Smith, now Silverheels, put lacrosse aside and slowly built
his Hollywood career. He appeared in 85 films, usually portraying
an American Indian at a time when it was rare for an Indian actor
to do so.
Powless remembered the reaction at home when Silverheels played
a Comanche or an Apache.
"I used to get a kick out of Harry speaking Mohawk, especially
when it didn't go with the story line," he said. "Us Mohawk would
be sitting in the Brantford movie house laughing, and all the other
people would be wondering what was so funny."
Impressed
by his performance in the 1948 Humphrey Bogart film "Key Largo,"
the producers of the television adaptation of the "Lone Ranger"
radio series invited Silverheels to audition for the part of Tonto.
He beat out 35 other actors.
Silverheels played Tonto with a dignity rarely accorded Indians
on the screen, but he found the role demeaning and often expressed
his frustration.
"He's stupid," Silverheels said of the character during a trip
home to Six Nations in 1957. "The Lone Ranger treats him like some
kind of servant, and this seems to suit Tonto fine."
In the 1960s, Silverheels helped start a workshop to support
the work of Indian actors. He died in 1980 at 67.
Today, Silverheels's lacrosse exploits are scarcely known in
Los Angeles. His 92-year-old widow, Mary, and his son Jay, 52, said
last month that he rarely spoke about the game.
But back at Six Nations, where lacrosse remains very much a
part of the culture, his exploits are not forgotten.

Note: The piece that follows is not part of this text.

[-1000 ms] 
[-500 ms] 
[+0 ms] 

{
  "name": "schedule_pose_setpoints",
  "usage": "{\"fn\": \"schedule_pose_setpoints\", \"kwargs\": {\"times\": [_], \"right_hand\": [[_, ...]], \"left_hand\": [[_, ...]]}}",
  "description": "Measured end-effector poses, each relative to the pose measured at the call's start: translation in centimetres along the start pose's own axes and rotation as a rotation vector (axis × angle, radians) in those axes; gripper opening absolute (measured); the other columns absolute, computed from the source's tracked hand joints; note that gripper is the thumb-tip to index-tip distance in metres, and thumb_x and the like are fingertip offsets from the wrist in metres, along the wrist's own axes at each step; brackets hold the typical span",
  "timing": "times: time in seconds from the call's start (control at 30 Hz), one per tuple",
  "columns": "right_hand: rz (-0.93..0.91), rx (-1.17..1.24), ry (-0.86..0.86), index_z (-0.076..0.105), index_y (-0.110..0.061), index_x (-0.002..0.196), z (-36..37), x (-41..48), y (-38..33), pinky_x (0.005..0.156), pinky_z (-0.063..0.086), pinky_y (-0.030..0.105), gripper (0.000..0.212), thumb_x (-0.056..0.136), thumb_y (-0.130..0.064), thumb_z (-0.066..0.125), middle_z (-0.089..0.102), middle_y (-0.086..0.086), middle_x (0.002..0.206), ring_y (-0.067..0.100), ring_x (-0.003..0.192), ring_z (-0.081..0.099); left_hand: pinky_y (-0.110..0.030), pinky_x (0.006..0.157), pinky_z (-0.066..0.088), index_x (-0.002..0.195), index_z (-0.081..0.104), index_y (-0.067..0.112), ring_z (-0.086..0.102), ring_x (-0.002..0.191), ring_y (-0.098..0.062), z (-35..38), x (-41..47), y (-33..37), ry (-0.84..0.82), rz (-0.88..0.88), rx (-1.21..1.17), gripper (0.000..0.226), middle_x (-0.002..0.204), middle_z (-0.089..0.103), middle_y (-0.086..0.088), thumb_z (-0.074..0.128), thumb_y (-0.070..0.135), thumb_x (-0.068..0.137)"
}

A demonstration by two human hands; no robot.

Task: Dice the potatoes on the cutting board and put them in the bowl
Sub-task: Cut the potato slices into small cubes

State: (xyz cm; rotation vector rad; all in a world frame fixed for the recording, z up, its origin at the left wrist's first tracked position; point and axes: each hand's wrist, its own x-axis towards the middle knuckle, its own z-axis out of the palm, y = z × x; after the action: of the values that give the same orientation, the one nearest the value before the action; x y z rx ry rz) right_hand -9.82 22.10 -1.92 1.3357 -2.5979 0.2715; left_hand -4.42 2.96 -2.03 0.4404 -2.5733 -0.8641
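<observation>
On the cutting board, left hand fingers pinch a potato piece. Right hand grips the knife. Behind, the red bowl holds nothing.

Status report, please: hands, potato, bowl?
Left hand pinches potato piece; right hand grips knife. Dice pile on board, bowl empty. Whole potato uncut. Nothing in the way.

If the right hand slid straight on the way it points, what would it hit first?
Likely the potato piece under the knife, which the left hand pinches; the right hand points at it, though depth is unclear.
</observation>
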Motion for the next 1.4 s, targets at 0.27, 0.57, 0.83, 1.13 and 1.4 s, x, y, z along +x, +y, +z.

"My uncle was an amazing lacrosse player," said his nephew
Steve Smith, 64, who lives at Six Nations. His own nephew, Sid Smith,
will play for the Chiefs when they travel to British Columbia this
week for the Mann Cup finals, the Canadian championship, against
the Victoria Shamrocks.
"There are a lot of good players from here, and they come from
families and generations of lacrosse players," Steve Smith said.
"And Tonto, my uncle, was one of the best.